Qui est le pire ennemi du Pouvoir ? Traditionnellement, c’est Aït Ahmed, les «mal-votants», le Makhzen marocain, les ONG internationales des droits de l’homme ou les opposants qui ont de l’audience et que les renseignements généraux suivent partout, même lors des mariages. Est-ce tout ? Non. Le Pouvoir a aussi une sorte d’ennemi «interne», non politisé, anonyme comme une banalité et que les forces intermédiaires et zélées du Pouvoir détruisent là où elles le trouvent, le découpent en morceaux, le broient et le dispersent.
Voici une histoire qui s’est passée à Chlef, selon le compte-rendu d’un journal confrère : un jeune Algérien amateur de rap a écrit et publié sur le net des chansons qui parlent de Bouteflika et du terrorisme. Pour bien compléter le tableau, il faut savoir que le jeune Algérien en question est un harrag et qu’il vit en Europe, clandestinement, et qu’il a donc déjà un bon coefficient d’inspiration et de représentativité. Ces chansons dissidentes seront donc reprises par son frère qui a le malheur d’habiter «ici» et feront un peu le tour des oreilles amusées jusqu’au moment où elles seront objet d’enquêtes policières. Le frère éditeur sera donc arrêté et présenté à la justice algérienne. Le verdit a été prononcé cette semaine : 10 ans de réclusion criminelle par contumace et 500.000 DA d’amende contre le rappeur, coupable d’être harrag et d’avoir porté atteinte à l’image du Président de la RADP et d’avoir fait l’éloge du terrorisme. Le frère du chanteur occasionnel écopera de trois ans de prison. Le plus curieux sera de noter que le procureur avait requis
la peine de mort.
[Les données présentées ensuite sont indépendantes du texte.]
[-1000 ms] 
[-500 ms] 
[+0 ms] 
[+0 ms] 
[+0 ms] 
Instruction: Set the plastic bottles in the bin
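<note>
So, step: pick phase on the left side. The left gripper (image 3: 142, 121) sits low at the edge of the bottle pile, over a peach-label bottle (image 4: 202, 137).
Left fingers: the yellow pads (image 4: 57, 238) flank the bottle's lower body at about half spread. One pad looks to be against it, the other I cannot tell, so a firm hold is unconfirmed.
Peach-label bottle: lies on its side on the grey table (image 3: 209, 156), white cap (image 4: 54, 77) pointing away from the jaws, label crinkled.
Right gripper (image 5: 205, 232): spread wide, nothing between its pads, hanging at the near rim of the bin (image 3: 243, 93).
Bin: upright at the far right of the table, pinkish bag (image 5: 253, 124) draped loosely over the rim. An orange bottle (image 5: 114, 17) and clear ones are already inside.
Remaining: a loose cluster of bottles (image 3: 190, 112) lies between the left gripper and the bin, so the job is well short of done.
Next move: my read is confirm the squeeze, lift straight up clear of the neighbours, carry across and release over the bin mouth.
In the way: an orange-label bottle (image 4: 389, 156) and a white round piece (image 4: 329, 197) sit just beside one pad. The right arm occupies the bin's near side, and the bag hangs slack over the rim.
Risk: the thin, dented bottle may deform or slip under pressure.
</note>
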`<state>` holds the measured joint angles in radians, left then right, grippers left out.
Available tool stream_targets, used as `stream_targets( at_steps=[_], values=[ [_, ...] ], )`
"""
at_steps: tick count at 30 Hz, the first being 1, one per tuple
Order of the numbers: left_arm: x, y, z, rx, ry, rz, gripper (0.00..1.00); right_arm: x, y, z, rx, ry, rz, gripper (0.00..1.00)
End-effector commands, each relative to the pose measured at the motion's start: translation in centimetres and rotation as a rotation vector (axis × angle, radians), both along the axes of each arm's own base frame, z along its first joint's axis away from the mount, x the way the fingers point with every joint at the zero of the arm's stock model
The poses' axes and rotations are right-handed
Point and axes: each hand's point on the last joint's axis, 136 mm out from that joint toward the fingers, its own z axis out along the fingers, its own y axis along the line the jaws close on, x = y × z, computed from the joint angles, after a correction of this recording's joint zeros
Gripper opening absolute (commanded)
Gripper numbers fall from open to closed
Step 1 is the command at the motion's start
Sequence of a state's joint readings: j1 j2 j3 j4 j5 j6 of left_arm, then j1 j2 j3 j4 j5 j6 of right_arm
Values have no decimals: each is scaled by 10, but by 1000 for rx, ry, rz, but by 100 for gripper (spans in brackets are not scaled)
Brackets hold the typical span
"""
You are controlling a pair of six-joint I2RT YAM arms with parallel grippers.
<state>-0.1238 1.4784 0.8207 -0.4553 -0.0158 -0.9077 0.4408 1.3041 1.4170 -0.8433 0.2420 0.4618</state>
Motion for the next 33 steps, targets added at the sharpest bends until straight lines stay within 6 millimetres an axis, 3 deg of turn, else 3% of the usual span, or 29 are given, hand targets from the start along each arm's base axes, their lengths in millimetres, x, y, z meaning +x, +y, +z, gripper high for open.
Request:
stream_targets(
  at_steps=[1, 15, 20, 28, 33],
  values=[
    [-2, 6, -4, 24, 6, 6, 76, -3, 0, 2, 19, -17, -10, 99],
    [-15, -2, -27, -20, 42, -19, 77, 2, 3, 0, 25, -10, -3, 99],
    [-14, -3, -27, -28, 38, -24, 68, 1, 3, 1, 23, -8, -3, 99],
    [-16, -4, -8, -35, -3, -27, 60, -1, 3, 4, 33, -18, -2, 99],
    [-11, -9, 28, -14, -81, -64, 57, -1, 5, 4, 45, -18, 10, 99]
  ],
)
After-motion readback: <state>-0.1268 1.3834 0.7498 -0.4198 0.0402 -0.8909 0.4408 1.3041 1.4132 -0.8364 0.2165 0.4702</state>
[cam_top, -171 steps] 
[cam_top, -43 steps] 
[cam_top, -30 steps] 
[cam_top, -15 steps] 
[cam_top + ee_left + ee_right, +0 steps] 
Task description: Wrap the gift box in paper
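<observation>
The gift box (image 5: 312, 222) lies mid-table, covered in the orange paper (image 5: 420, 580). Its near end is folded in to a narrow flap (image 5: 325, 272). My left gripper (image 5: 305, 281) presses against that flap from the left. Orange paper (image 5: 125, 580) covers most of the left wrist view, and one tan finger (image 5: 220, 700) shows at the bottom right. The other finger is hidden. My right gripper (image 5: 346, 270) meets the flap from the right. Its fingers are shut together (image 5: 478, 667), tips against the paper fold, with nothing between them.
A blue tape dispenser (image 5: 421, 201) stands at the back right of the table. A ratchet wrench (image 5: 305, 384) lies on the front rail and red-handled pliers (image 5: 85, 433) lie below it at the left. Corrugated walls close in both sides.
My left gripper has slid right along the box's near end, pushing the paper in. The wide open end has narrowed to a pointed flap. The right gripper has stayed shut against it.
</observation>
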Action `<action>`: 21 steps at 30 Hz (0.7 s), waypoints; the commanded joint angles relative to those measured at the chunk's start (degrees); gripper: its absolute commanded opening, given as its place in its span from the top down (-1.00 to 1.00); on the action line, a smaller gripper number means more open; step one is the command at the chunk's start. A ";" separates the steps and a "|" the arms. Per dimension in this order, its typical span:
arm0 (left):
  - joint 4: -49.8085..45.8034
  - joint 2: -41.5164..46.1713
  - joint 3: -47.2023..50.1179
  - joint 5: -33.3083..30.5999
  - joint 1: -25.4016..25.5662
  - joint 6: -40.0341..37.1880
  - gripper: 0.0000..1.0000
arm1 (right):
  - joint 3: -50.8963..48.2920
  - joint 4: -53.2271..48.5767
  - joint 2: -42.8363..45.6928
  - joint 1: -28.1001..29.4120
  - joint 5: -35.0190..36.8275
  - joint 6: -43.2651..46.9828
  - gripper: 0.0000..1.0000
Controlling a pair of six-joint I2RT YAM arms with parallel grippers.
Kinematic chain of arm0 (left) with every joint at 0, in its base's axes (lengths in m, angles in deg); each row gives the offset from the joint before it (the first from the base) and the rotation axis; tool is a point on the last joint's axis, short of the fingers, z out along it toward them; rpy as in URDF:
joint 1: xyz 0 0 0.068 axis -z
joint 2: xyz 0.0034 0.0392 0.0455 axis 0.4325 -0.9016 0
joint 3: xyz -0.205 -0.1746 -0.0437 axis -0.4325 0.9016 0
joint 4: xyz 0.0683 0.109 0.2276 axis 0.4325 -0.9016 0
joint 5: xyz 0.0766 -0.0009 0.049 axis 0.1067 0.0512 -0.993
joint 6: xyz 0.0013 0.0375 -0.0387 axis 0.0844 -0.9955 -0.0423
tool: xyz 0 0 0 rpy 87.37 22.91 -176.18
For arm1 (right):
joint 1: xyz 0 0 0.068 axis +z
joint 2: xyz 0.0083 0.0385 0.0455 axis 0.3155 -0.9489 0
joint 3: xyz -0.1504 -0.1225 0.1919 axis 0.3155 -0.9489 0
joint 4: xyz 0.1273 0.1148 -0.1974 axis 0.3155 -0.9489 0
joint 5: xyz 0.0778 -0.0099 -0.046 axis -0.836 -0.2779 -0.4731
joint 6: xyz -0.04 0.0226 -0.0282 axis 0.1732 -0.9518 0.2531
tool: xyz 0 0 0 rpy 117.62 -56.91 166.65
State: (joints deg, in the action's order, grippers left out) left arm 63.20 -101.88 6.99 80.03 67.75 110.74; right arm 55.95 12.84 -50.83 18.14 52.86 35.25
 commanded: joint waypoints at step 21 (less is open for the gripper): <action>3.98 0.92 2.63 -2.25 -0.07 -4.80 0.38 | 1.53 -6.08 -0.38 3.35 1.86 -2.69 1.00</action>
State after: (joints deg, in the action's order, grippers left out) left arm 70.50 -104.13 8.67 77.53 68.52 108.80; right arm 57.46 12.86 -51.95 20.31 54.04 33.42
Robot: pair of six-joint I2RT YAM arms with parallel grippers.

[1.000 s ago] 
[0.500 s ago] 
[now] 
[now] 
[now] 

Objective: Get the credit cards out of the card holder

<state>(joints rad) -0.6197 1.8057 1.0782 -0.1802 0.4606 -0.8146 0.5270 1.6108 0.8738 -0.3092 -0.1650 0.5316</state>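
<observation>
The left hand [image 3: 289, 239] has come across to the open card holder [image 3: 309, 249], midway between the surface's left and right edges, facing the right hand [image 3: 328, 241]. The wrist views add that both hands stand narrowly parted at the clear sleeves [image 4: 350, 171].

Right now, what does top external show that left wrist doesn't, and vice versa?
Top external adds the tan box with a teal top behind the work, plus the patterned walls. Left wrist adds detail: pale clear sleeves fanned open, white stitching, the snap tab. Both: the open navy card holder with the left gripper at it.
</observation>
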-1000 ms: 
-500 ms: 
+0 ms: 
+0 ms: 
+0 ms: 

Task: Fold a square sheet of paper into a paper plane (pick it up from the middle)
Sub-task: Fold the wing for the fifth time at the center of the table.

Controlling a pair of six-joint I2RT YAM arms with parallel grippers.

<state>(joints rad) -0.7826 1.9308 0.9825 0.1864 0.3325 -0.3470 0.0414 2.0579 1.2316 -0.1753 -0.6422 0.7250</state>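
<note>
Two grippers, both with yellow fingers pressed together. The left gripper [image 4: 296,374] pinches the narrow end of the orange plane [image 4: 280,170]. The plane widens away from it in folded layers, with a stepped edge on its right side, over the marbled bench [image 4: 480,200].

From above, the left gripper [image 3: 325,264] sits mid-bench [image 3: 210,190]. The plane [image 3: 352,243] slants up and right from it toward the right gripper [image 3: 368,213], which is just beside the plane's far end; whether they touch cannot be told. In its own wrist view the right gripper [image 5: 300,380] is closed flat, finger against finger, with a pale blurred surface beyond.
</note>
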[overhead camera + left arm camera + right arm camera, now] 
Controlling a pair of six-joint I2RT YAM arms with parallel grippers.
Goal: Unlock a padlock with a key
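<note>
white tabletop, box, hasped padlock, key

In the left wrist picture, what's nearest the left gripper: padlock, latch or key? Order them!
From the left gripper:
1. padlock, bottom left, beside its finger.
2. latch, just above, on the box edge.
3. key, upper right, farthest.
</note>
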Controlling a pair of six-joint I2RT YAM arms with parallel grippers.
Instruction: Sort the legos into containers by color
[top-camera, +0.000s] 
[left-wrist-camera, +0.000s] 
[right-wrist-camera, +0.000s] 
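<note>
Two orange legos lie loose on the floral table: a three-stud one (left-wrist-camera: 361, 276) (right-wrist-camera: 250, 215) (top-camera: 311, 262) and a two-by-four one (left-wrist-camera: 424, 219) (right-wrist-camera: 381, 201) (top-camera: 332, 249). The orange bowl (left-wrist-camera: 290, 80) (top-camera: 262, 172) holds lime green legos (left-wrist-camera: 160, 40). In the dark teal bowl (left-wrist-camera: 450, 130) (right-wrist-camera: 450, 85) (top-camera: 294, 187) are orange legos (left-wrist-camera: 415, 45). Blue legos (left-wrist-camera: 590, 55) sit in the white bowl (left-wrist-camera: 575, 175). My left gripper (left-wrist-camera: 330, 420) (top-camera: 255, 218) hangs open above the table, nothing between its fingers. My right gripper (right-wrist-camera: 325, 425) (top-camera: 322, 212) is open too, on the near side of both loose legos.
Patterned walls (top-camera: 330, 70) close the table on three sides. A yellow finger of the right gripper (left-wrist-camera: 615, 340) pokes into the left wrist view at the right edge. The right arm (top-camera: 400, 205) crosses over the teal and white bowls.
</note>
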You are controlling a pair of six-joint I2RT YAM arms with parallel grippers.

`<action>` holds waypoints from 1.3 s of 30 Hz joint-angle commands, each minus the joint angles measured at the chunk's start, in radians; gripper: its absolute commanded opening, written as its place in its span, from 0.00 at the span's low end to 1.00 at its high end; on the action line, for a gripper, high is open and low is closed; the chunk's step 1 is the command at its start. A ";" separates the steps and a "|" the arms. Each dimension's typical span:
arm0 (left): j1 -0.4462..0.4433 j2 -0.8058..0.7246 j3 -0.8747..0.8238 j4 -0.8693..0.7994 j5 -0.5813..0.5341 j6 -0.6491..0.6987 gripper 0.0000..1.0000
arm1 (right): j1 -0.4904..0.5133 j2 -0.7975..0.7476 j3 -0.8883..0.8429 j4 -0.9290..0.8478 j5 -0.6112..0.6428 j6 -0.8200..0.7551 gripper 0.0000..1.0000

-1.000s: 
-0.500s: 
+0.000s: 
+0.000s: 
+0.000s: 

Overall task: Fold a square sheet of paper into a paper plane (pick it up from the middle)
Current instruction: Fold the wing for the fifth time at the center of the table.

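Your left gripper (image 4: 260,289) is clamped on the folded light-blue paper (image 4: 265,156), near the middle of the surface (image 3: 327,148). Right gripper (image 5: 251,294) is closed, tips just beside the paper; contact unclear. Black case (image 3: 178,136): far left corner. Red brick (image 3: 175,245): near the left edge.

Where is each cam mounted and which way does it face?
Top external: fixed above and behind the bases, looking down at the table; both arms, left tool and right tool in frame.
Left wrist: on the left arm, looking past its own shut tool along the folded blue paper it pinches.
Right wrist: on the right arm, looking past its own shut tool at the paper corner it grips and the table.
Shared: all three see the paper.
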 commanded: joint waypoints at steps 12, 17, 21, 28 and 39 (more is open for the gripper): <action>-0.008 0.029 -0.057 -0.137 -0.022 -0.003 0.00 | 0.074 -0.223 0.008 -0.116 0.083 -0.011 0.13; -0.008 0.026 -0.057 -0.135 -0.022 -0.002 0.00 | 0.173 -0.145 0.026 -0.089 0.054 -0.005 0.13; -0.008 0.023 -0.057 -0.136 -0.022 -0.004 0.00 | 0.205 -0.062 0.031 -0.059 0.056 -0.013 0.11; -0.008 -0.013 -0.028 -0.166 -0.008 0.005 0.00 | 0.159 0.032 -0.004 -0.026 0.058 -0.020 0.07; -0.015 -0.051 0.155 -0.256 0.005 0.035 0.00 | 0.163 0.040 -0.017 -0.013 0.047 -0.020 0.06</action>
Une demande bouleversante !
Car si dans la presse, on vous apprend très tôt à ne pas commenter une décision de justice, ici, on ne peut pas éviter de reprendre l’histoire nationale par ses cheveux : ce verdict est lourd, la peine requise est incroyable et le crime est un verbe, pas une bombe ou un attentat. Le drame est que si cela choque autant, c’est que, aux yeux des Algériens, les fondements du sentiment de justice ont été fortement ébranlés par la dernière décennie et sa réconciliation nationale sans punitions ni aveux. Depuis, l’Algérien n’arrive pas à croire à la justice et n’admet pas ses balances et poids et mesures : parce qu’un homme qui a posé une bombe et tué des gens peut être pardonné, il devient incompréhensible qu’un autre qui chante soit destiné à la peine de mort. Parce qu’un homme qui vole un million de milliards peut être mis en liberté conditionnelle, celui qu’on condamne pour avoir volé un timbre devient un martyr. Ayant introduit l’impunité, le Pouvoir a consacré l’absurde : l’exception de la réconciliation a été si énorme qu’elle a détruit tout le reste. Pour le cas du chanteur de rap, il y a cette disproportion nationale mais aussi le zèle d’une classe de supplétifs du politique qui croit qu’on peut plaire encore mieux si on offre des têtes tranchées. Le chanteur de Chlef est un harrag en exil, il chante contre Bouteflika et pour le terrorisme. De quoi en faire une sorte d’ennemi exemplaire, un anti-citoyen, une mauvaise herbe et la cible de la colère d’un système qui déjà supporte mal l’opposition intellectuelle pour avoir à tolérer l’opposition «plébéienne».